# Exercise prompt
For each line below that holds "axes", return the line as it stands.

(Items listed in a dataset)
++++++++++
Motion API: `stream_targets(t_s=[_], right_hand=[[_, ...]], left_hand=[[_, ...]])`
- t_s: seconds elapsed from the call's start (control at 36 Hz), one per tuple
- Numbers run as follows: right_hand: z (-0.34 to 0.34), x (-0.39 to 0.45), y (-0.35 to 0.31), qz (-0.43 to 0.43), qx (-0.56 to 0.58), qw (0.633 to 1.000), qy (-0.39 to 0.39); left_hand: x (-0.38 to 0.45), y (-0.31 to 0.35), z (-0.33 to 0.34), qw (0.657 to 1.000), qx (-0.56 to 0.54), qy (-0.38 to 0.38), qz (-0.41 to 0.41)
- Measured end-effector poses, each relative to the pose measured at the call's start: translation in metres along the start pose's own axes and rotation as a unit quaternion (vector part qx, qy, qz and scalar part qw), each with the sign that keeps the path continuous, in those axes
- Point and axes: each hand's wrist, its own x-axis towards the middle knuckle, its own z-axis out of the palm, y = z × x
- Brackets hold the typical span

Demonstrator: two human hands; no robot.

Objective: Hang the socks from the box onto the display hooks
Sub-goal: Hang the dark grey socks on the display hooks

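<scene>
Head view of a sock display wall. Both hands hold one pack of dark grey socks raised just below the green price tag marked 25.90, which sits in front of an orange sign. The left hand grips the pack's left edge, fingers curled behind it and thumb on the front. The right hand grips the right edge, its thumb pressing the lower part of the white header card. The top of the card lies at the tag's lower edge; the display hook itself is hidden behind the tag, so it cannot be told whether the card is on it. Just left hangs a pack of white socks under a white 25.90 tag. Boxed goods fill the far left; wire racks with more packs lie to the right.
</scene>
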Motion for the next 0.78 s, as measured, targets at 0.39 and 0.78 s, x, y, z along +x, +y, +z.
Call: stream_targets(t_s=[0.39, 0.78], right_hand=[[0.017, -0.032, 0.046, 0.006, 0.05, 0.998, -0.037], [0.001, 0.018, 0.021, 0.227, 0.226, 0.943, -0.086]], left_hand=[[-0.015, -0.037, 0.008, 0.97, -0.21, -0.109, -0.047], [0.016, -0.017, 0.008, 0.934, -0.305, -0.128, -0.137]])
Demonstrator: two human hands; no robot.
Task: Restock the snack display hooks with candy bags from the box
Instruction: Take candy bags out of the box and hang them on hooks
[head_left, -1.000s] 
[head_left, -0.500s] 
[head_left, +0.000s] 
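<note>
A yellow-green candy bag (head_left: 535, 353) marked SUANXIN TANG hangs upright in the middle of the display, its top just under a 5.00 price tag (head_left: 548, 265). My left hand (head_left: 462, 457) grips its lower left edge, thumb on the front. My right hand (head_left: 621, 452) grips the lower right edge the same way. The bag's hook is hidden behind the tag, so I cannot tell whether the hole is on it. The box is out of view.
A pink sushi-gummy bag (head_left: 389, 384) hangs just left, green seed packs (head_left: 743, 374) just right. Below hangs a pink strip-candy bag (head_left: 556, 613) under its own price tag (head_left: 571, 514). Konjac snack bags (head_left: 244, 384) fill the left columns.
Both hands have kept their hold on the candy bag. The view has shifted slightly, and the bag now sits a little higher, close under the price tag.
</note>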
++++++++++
# Solution for this task
- Measured end-effector poses, each relative to the pose measured at the call's start: translation in metres along the start pose's own axes and rotation as a unit quaternion (vector part qx, qy, qz and scalar part qw), each with the sign that keeps the path continuous, in those axes
- Point and axes: each hand's wrist, its own x-axis towards the middle knuckle, its own z-axis out of the palm, y = z × x

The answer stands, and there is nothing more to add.